[Collected data]
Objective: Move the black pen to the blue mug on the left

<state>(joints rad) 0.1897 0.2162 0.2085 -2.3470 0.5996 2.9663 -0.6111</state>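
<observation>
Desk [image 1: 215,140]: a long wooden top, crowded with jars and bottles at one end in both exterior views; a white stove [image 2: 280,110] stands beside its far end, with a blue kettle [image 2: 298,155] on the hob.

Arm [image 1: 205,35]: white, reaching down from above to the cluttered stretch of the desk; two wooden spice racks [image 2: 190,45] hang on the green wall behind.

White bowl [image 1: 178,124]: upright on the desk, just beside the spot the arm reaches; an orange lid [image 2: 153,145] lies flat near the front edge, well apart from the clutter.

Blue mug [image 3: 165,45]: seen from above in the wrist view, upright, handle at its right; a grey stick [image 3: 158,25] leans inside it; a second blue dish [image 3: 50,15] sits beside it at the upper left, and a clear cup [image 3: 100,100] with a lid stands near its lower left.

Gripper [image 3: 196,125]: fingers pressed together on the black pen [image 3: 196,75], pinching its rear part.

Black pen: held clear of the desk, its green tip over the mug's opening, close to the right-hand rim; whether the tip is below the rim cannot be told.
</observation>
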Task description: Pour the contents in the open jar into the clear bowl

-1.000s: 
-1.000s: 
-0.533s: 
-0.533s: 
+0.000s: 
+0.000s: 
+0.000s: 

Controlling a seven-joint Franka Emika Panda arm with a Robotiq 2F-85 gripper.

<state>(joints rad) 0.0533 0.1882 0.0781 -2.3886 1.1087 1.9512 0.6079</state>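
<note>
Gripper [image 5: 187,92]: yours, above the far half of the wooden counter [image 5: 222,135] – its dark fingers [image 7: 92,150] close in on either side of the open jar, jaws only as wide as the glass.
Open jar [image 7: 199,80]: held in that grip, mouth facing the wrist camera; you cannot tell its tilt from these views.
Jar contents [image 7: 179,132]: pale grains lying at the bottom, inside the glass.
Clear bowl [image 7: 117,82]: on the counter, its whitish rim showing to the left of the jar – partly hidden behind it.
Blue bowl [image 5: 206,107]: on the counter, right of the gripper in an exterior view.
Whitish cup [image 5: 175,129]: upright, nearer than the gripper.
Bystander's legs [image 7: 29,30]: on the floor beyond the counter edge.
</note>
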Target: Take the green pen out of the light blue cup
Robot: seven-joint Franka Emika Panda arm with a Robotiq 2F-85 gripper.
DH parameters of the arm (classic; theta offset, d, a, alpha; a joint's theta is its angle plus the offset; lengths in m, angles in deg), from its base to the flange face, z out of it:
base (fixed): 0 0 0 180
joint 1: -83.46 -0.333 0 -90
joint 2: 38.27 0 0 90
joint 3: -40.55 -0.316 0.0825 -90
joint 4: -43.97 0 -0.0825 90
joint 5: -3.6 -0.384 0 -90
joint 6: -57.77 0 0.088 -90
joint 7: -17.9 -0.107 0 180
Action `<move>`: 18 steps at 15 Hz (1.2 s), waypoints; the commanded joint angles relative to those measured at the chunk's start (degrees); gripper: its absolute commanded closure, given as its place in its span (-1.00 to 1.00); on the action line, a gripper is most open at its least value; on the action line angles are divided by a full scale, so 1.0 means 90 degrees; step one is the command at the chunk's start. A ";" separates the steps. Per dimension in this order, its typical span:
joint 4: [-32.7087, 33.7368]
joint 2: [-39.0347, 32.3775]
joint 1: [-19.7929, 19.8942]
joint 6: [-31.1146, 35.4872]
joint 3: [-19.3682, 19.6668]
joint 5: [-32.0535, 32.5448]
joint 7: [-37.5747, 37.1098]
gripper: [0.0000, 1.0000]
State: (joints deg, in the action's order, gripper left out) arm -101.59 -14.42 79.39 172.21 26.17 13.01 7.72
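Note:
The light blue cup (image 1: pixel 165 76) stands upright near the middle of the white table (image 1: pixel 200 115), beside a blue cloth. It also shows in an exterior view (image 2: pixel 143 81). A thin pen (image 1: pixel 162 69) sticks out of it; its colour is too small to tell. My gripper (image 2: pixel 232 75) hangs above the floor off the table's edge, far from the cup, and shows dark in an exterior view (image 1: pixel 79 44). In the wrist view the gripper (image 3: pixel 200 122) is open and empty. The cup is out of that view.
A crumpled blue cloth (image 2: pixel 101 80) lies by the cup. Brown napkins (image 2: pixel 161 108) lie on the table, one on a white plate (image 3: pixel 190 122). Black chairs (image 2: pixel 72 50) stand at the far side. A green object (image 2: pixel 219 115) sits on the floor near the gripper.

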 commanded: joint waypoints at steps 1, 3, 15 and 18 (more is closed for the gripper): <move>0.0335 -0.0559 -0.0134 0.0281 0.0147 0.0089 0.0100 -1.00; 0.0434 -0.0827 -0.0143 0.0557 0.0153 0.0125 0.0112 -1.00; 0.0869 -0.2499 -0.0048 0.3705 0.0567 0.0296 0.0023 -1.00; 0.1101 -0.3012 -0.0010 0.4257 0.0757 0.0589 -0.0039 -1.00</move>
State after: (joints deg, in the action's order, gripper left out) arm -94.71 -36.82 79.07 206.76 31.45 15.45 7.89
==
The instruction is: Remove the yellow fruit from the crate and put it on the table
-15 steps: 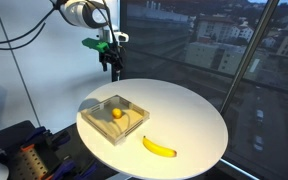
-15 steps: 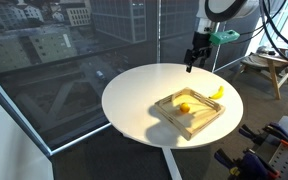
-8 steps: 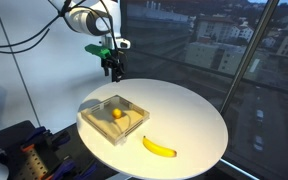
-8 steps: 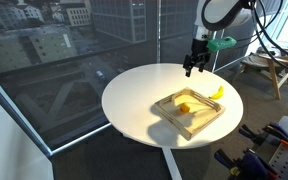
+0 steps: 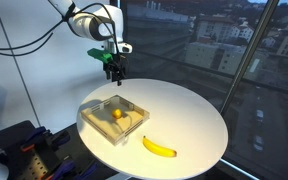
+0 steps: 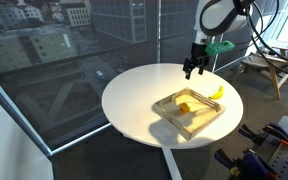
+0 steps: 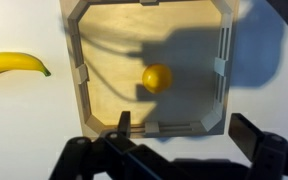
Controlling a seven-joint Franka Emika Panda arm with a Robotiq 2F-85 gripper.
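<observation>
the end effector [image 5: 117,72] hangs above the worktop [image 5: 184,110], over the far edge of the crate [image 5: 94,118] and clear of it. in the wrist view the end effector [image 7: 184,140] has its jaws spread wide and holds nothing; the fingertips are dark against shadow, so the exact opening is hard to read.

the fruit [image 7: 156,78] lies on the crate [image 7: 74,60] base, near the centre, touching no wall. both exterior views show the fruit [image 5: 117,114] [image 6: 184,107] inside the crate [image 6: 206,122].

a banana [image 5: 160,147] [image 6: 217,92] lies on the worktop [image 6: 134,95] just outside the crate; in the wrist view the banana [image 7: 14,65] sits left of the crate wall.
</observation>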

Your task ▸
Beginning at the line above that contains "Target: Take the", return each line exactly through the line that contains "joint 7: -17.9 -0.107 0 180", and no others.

Result ▸
Target: Take the green pen out of the light blue cup
Robot: seven-joint Franka Emika Panda arm with a Robotiq 2F-85 gripper.
DH parameters of the arm (classic; theta offset, d, a, alpha; a joint's theta is its angle plus the offset; lengths in m, angles in deg), from its base to the flange face, z out of it:
base (fixed): 0 0 0 180
joint 1: -83.46 -0.333 0 -90
joint 2: 38.27 0 0 90
joint 3: -40.55 -0.316 0.0825 -90
joint 4: -43.97 0 -0.0825 90
joint 5: -3.6 -0.384 0 -90
joint 6: -57.77 0 0.088 -90
joint 7: -17.9 -0.107 0 180

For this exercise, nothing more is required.